Somewhere below are a line with "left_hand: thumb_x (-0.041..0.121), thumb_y" and a later line with "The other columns". Output exactly those lines and all lines between them.

[Opening DATASET EXTRACT section]

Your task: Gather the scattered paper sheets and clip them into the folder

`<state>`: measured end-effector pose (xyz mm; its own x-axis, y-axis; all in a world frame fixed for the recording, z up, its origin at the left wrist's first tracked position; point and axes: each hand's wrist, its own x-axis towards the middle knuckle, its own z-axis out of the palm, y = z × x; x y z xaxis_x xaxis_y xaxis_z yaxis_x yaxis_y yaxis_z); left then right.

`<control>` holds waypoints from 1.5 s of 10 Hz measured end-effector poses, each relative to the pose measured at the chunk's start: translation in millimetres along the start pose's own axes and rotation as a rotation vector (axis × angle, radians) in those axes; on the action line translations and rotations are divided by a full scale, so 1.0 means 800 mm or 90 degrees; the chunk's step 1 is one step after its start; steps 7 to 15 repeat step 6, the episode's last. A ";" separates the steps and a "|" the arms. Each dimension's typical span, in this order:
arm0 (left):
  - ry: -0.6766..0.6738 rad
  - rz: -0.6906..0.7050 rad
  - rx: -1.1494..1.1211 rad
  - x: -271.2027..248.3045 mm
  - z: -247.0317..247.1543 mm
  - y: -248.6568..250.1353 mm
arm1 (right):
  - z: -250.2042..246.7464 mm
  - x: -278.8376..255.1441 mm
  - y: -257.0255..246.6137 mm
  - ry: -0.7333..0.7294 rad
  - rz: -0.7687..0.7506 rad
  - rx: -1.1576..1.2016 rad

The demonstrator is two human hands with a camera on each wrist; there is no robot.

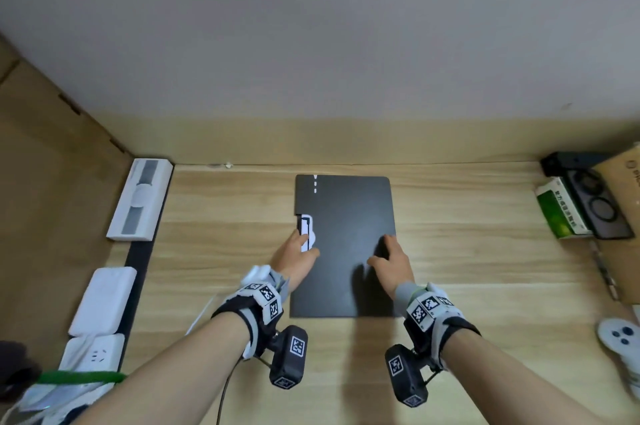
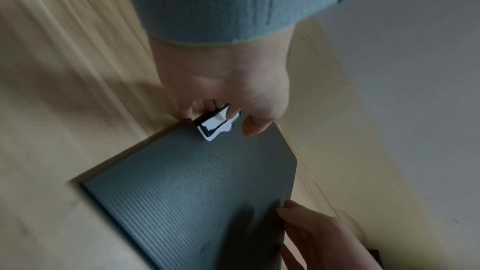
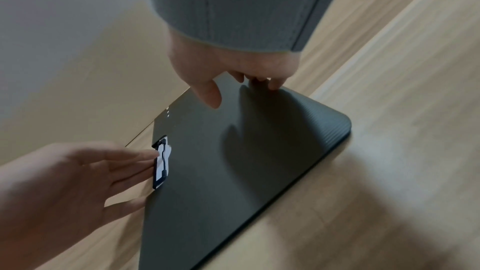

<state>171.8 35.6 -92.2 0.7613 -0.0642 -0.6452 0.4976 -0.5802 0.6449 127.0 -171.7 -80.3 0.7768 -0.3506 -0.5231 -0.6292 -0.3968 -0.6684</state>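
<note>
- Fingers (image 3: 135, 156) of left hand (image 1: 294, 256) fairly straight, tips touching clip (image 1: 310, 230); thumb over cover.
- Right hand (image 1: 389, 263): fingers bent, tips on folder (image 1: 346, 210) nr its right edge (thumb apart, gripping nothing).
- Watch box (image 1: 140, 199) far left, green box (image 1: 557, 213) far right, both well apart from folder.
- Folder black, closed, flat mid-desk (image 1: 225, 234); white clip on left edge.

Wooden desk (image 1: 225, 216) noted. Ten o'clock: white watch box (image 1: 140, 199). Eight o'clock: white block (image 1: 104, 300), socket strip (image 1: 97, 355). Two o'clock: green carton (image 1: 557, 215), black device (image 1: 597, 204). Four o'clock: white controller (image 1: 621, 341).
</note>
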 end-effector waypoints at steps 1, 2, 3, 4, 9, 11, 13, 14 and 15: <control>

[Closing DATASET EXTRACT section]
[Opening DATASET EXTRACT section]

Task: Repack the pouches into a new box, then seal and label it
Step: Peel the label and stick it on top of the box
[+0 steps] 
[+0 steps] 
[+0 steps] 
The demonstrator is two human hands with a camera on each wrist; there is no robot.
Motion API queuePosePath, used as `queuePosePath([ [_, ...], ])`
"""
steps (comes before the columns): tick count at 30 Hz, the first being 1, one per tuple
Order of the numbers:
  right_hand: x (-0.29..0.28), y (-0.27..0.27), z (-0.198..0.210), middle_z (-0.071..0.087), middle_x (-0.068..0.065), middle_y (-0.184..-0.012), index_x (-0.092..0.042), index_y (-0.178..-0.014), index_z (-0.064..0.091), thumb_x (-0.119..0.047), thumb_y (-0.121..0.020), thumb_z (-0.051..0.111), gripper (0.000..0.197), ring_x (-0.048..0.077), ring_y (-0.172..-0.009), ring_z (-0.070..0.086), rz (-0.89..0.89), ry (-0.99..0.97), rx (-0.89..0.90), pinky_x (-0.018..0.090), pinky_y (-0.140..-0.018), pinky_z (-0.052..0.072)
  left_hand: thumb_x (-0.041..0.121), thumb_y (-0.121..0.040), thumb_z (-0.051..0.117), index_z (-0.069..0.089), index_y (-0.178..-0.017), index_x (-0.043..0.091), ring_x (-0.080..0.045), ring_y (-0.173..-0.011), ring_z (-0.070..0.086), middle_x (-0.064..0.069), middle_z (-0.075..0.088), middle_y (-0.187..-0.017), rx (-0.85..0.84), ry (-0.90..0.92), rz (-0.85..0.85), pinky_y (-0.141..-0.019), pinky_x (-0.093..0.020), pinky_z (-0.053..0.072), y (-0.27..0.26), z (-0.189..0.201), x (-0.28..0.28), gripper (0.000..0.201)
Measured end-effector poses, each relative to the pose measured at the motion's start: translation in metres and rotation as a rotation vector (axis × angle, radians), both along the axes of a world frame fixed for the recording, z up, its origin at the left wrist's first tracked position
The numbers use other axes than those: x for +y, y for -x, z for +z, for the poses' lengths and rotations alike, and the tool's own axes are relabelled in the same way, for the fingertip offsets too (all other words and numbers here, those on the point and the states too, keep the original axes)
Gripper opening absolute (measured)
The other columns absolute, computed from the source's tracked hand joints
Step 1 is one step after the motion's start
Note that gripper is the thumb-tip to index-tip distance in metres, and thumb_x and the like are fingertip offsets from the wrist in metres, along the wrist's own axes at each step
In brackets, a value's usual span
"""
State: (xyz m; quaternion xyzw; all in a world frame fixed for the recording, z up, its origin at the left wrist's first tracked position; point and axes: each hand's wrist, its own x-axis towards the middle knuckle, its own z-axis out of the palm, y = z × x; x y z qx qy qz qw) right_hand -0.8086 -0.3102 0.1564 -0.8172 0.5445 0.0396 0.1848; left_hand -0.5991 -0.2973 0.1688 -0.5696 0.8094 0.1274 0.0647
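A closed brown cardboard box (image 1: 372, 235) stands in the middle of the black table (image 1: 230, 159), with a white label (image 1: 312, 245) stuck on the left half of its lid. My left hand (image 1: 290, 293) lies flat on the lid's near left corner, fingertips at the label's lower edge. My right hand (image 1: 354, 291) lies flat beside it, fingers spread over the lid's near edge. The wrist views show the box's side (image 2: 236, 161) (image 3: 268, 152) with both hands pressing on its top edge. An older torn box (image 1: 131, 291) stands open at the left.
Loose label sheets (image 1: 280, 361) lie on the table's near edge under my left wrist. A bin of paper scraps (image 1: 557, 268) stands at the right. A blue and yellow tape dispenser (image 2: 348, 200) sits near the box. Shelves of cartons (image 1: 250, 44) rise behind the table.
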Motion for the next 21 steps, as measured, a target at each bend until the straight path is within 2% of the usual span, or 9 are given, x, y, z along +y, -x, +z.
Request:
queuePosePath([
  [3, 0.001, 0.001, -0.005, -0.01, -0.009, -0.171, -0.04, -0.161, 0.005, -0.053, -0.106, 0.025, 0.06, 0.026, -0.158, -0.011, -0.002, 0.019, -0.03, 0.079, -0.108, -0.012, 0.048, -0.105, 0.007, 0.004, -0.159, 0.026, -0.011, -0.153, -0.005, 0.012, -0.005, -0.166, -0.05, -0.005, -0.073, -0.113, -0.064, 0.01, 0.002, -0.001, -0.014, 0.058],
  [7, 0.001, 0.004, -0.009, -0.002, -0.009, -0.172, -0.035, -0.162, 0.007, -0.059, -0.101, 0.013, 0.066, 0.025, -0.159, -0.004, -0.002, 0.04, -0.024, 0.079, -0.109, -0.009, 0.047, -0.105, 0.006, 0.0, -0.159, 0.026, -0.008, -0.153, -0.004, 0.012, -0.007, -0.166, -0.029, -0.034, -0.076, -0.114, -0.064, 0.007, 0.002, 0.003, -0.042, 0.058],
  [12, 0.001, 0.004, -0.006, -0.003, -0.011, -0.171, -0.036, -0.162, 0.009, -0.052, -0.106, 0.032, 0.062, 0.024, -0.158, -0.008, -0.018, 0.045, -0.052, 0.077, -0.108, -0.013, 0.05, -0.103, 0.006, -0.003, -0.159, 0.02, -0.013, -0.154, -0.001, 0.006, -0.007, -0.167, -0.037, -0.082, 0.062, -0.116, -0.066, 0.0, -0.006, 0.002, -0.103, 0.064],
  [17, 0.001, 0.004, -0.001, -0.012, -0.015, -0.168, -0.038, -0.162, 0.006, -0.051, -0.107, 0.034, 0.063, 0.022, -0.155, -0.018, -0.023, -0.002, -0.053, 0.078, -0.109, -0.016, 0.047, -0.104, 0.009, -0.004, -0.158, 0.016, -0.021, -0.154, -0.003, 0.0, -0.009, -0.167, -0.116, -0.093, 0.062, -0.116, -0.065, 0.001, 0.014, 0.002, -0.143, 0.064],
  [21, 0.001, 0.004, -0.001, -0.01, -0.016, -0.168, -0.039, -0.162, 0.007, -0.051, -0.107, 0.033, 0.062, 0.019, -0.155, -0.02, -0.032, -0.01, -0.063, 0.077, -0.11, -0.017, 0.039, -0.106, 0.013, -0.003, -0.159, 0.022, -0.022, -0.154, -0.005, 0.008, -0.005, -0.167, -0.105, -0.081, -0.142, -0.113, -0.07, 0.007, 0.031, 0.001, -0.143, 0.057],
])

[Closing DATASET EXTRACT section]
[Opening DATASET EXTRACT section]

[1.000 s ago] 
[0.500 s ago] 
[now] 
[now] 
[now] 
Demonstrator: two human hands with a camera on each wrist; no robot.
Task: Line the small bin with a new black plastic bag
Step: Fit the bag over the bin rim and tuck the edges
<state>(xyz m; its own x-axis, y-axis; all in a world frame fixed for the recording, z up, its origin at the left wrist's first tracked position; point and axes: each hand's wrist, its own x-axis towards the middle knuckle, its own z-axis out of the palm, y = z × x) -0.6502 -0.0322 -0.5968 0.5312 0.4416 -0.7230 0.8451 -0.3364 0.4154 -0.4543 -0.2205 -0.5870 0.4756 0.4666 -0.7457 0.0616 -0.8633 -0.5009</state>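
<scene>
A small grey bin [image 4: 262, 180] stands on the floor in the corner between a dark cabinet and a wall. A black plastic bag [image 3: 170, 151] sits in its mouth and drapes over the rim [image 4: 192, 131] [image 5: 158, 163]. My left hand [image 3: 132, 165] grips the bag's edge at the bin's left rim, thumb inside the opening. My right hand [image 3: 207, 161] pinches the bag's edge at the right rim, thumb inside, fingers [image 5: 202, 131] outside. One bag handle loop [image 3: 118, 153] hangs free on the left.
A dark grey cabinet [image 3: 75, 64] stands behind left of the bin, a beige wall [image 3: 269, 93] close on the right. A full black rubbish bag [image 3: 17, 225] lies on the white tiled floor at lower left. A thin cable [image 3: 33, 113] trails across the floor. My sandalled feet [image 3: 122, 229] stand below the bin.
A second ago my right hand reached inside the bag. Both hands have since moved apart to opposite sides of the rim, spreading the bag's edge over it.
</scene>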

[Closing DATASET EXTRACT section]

▸ **EXERCISE RESULT**:
  left_hand: thumb_x (-0.041..0.121), thumb_y (-0.121..0.040), thumb_z (-0.051..0.117), index_z (-0.069..0.089), index_y (-0.178..-0.017), index_x (-0.043..0.091), ring_x (-0.080..0.045), ring_y (-0.173..-0.011), ring_z (-0.070..0.086), middle_x (-0.064..0.069), middle_z (-0.075..0.088), middle_y (-0.187..-0.017), rx (-0.85..0.84), ry (-0.90..0.92), rz (-0.85..0.85), pinky_y (-0.141..-0.019), pinky_x (-0.093..0.020), pinky_z (-0.053..0.072), y (-0.27..0.26), z (-0.189..0.201), x (-0.28..0.28), gripper (0.000..0.201)
Measured end-effector poses, each relative to the pose measured at the motion's start: translation in metres and rotation as a rotation vector (axis × angle, radians), both along the axes of a world frame fixed for the recording, z up, its origin at the left wrist's first tracked position
The numbers use other axes than those: x for +y, y for -x, z for +z, for the poses' lengths and rotations alike, and the tool's own axes are relabelled in the same way, for the fingertip offsets too (all other words and numbers here, those on the point and the states too, keep the original axes)
Gripper opening absolute (measured)
The other columns absolute, computed from the source's tracked hand joints

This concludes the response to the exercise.